The sex game cover is a very useful mechanism in a murder. Not only does it provide a disguise for the actual means and method of death, it trashes the reputation of the victim and blunts the energy of any subsequent investigation.”
Foreign Sabotage
The Marconi deaths weren’t the only unexplained, violent or unusual deaths amongst defence workers in Europe in the 1980s.
In West Germany in 1986 there were several incidents involving individuals associated with America’s SDI — the Strategic Defence Initiative dubbed ‘Star Wars’ by the press.
The Strategic Defence Initiative was an ambitious programme to create a space based anti-nuclear weapon shield which would have rendered Soviet nuclear capability useless.
In July, Karl-Heinz Beckurts, a director at Siemens and an SDI contractor was killed by a car bomb in Munich.
Later in ‘86, Gerrold von Bruanmuhl, a senior advisor in SDI negotiations was killed. There were other attacks on firms related to SDI and German prosecutors believed they were been targeted.
Similar deaths and disappearances amongst defence figures in Sweden and Italy occurred at the same time, giving rise to the suspicion that there was an Eastern Bloc plot to attack Western defence capability and the SDI.
Attempting to undermine an enemy’s defence capabilities by murdering their scientists is not uncommon.
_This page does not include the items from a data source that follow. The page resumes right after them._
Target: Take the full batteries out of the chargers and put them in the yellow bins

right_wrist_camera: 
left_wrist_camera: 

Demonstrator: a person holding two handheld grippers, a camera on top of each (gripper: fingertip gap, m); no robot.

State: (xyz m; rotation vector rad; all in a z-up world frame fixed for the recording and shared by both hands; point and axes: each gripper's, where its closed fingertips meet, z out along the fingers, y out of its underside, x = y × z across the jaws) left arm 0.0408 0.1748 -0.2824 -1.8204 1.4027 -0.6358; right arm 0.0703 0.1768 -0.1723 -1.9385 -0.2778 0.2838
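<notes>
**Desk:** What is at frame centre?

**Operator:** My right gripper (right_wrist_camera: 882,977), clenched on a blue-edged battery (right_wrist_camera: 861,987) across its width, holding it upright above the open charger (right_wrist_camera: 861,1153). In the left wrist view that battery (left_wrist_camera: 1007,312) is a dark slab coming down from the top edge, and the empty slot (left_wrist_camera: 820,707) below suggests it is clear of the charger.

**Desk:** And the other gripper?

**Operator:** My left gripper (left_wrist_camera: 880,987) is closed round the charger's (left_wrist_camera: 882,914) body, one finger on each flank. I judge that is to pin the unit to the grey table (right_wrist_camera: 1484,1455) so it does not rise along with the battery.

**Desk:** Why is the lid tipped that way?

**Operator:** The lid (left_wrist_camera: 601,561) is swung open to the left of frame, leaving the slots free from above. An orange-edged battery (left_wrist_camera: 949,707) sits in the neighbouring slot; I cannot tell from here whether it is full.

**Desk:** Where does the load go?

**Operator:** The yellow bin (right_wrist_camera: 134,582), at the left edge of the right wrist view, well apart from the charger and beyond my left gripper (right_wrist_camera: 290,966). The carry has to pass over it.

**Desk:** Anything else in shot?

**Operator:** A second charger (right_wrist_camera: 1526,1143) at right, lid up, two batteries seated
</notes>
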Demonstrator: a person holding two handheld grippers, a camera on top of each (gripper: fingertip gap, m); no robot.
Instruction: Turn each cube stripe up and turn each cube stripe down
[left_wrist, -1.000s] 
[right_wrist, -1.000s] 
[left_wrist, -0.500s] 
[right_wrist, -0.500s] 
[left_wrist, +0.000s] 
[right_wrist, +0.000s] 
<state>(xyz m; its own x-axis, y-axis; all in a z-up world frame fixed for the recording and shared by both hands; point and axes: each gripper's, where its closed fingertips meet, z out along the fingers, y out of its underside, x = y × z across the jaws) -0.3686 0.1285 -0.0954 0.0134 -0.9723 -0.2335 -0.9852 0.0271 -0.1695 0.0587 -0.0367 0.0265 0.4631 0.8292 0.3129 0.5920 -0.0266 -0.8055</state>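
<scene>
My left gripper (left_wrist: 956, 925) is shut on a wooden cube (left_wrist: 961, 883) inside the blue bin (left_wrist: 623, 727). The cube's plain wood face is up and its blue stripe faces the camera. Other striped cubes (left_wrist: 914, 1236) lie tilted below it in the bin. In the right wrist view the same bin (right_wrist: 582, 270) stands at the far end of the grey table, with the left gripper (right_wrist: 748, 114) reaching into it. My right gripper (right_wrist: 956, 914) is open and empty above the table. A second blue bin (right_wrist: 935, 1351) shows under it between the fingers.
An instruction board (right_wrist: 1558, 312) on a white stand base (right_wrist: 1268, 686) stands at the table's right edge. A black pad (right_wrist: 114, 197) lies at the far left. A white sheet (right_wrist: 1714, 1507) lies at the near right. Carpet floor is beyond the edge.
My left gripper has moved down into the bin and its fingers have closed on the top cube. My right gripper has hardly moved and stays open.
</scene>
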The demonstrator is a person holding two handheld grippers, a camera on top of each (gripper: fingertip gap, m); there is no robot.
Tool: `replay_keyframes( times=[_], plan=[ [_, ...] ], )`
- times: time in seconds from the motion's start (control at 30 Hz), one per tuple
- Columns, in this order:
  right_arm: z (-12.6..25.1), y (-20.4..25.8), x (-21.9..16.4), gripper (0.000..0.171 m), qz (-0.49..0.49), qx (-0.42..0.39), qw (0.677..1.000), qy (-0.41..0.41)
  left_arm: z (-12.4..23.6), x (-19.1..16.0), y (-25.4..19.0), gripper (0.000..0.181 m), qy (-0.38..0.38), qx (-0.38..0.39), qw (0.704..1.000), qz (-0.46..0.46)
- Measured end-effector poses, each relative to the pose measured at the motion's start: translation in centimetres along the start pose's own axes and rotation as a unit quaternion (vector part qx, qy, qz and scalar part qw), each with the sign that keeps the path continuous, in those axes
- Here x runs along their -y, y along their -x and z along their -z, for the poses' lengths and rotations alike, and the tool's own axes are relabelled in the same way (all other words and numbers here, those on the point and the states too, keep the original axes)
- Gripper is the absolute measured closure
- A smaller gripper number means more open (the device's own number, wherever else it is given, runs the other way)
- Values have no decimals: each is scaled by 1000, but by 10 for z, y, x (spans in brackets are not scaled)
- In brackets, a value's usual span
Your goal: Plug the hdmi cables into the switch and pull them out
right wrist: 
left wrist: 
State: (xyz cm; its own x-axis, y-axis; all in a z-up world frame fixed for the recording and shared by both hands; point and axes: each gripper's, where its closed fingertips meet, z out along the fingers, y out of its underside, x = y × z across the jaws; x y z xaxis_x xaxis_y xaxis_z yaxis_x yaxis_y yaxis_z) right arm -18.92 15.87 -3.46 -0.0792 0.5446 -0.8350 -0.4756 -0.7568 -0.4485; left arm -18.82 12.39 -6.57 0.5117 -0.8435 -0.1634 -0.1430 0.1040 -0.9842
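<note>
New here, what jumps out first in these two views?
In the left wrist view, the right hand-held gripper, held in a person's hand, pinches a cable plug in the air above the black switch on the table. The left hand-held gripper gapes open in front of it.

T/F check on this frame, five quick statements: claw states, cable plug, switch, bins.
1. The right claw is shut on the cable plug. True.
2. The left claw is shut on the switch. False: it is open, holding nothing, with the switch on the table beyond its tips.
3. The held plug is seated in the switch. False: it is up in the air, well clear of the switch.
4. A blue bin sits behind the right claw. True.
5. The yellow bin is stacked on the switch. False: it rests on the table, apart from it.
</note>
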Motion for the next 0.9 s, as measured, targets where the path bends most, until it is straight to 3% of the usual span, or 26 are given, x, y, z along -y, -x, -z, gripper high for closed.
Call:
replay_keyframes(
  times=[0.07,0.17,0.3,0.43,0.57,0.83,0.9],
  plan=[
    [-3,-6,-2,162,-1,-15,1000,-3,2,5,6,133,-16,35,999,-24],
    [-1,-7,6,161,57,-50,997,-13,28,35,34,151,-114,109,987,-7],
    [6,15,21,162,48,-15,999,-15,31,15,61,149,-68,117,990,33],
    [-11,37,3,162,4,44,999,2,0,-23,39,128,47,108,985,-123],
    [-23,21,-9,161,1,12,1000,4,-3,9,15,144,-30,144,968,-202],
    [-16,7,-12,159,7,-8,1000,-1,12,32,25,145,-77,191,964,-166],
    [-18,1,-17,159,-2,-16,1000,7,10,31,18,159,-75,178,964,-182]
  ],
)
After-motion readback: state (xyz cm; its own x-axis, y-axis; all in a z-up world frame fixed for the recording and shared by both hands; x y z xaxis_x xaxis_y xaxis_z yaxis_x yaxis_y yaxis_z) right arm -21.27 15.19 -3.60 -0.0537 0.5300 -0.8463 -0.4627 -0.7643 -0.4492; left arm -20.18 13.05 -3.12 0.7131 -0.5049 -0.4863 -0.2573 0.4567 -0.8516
The US, UK and Israel have all been known to strategically stage accidents to remove high-ranking enemy scientists for political ends.
"Disposing of an enemy and making it look like a perverted fantasy gone wrong is in the training manuals of every spy agency from MI6 to Mossad"
Conrad Black
In recent years at least 4 top Iranian nuclear scientist have been killed by Israel’s Mossad in an attempt to derail Iran’s nuclear programme.
Killing targets in a foreign country is also not uncommon. In 1978, dissident Georgi Markov was murdered on Waterloo Bridge in London by agents of the Bulgarian secret police aided by the KGB.
Many of the Marconi scientists were involved either directly or peripherally in the Star Wars programme and other related projects.
Could their strange deaths actually have been a series of Russian or East German orchestrated murders designed to scuttle the SDI?
Evidence against
Stress
The British government, Marconi and many in the press blamed stress in the high-pressure defence industry for the cluster of suicides.
Stress has often been cited as a problem in the secret defence industry and may have been a contributing factor to the cluster of suicides.
Suicide is the most common form of death in men aged 20–49 — the age bracket into which almost all the Marconi scientists fell into.
It would therefore not be unexpected to find a fair number of suicides in a male dominated occupation, especially one that operates under such tight secrecy.
Some of the widows commented on how their husbands were unable to talk about their secret work. If they were having trouble with the jobs, the fact they may have been unable to discuss the situation with their loved ones may have been another contributory factor.